** YOUR GOAL **
Reproduce the top of the data verbatim, through and including the line that contains "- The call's".

** DATA EXTRACT **
◇ ◇ ◇
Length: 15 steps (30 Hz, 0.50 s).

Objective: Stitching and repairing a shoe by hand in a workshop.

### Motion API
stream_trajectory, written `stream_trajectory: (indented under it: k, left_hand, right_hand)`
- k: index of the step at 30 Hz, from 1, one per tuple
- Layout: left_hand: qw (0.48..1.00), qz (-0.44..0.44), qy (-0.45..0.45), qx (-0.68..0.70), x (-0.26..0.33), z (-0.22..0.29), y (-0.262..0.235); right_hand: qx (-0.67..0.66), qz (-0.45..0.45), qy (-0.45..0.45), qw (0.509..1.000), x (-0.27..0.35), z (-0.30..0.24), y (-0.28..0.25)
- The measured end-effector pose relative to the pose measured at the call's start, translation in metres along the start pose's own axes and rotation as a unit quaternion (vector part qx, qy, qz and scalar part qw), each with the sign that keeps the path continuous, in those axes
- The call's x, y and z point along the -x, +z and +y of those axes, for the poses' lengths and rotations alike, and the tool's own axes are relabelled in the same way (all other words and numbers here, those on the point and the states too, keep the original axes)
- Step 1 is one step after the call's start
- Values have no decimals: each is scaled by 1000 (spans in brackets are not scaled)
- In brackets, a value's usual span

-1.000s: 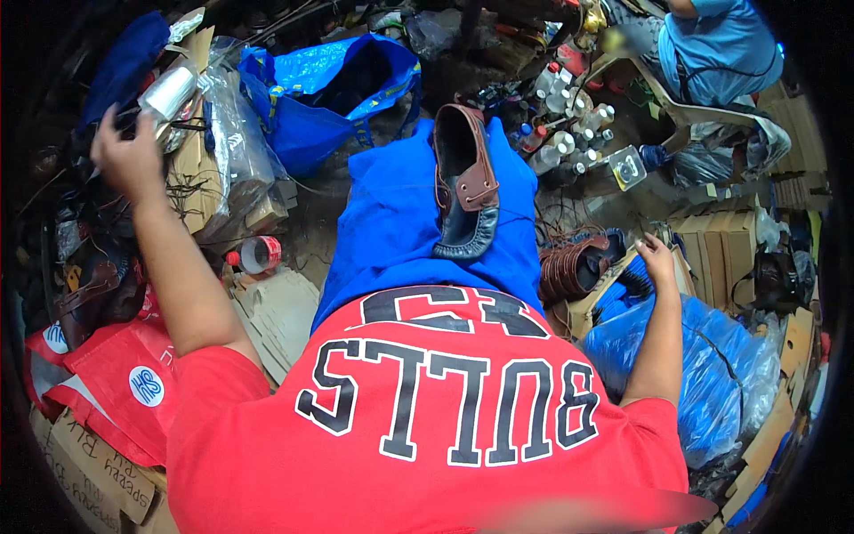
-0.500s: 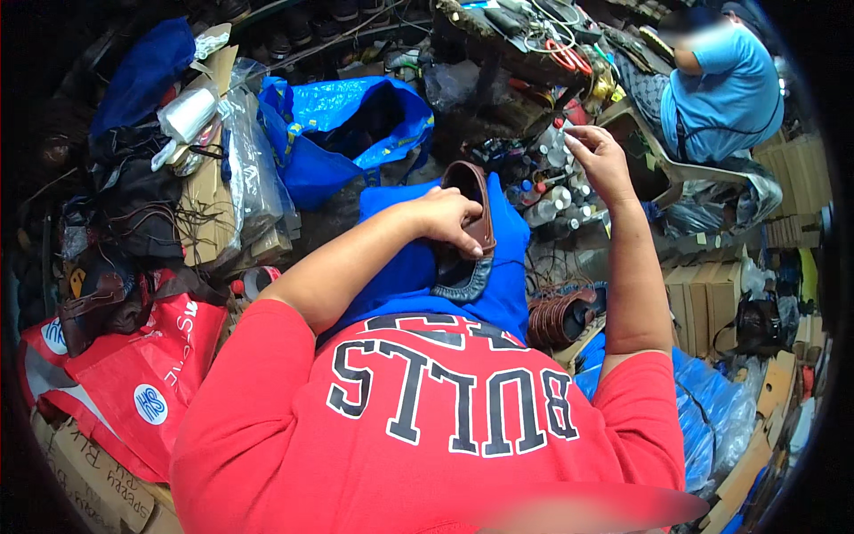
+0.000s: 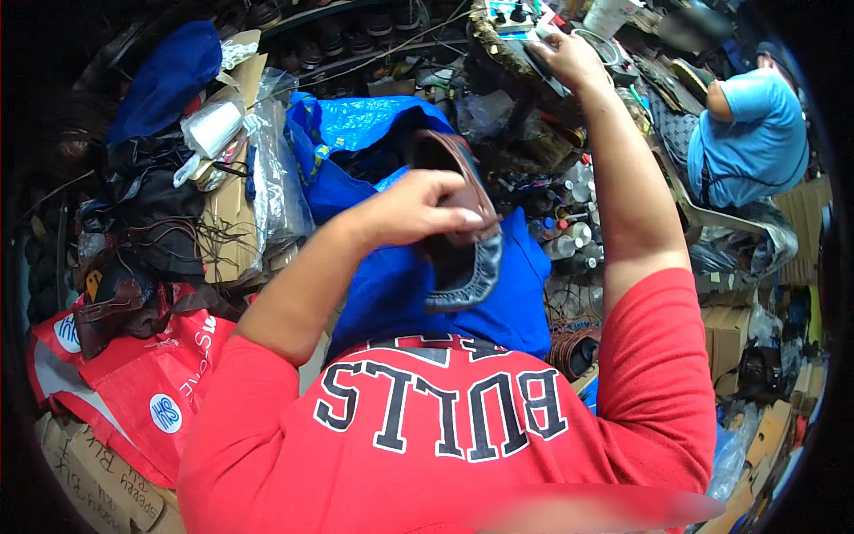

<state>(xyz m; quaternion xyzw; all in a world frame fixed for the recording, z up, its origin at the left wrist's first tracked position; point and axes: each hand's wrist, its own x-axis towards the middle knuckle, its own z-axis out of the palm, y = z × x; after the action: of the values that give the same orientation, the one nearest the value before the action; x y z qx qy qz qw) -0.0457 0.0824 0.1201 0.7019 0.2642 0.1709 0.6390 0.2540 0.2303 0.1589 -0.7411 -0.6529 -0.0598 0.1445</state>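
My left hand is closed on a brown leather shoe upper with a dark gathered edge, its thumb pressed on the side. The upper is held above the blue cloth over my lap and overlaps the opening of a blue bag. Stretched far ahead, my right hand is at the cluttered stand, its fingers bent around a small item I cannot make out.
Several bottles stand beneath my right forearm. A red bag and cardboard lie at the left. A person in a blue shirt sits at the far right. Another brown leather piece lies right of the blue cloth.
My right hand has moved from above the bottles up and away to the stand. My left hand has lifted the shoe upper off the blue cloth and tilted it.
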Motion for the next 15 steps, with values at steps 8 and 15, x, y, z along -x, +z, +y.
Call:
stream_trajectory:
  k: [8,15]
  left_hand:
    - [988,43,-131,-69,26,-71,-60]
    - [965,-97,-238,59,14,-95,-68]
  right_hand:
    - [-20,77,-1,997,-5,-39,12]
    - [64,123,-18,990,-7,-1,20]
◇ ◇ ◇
** WRITTEN SOLUTION **
Length: 15 steps (30 Hz, 0.50 s).

Objective: Stitching and repairing a shoe by hand in a workshop.

### Motion API
stream_trajectory, written `stream_trajectory: (indented under it: k, left_hand, right_hand)`
- k: index of the step at 30 Hz, from 1, one per tuple
- Layout: left_hand: qw (0.48..1.00), qz (-0.44..0.44), qy (-0.45..0.45), qx (-0.68..0.70), x (-0.26..0.33), z (-0.22..0.29), y (-0.262..0.235); right_hand: qx (-0.67..0.66), qz (-0.45..0.45), qy (-0.45..0.45), qw (0.509..1.000), x (-0.27..0.35), z (-0.30..0.24), y (-0.28..0.25)
- The measured end-effector pose relative to the pose measured at the call's start, translation in metres along the start pose's own axes and rotation as a unit quaternion (vector part qx, qy, qz and scalar part qw), each with the sign that keeps the path continuous, in those axes
- The call's x, y and z point along the -x, +z and +y of those axes, for the poses' lengths and rotations alike, and the tool's own axes are relabelled in the same way (all other words and numbers here, those on the point and the states too, keep the original axes)

There's nothing left to add to the output.